Data products and data mesh: Leveraging both to simplify data management
May 21, 2024
ProductMany data engineering teams have struggled to keep up with the growing demand for data. Two related solutions have emerged to make it easier for teams to manage data at scale: data mesh and data products.
A data mesh is an architectural pattern for scaling data systems and providing domain teams with more local, granular control of their data. Data products are the tangible outputs of this process - curated and managed data assets that serve specific business needs. Used together, the two can make it easier for enterprises to scale, discover, and manage high-quality data sets.
In this article, we’ll examine how data mesh and data products work, how the two are closely connected, and the tools available for implementing and maintaining both.

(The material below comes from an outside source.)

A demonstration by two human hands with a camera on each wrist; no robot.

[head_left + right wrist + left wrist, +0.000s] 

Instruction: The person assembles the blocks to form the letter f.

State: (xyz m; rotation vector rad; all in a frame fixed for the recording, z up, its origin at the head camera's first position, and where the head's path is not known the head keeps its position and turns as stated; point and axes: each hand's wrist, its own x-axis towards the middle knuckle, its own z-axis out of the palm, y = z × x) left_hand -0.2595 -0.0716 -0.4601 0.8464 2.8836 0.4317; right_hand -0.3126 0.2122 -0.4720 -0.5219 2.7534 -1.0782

What are data mesh and data products?
Even as software application teams have embraced microservice architectures, many data engineering teams have continued managing data in monolithic data stores. This has resulted in data engineering teams becoming the single point of contact for data requests.
This approach has two major downsides. The first is that the data team becomes a chokepoint. Inundated with requests for new data or data pipelines revisions, the team quickly falls behind, unable to devote much - if any - energy to improving the organization’s overall data infrastructure.
The second is that the quality of data decreases. A single centralized data engineering team often doesn’t understand the full business context behind a given data set. This can result in a disconnect between data producers and data consumers, resulting in inaccurate data. Consequently, this can propagate downstream to reports and dashboards, leading to misinformed insights and decision-making.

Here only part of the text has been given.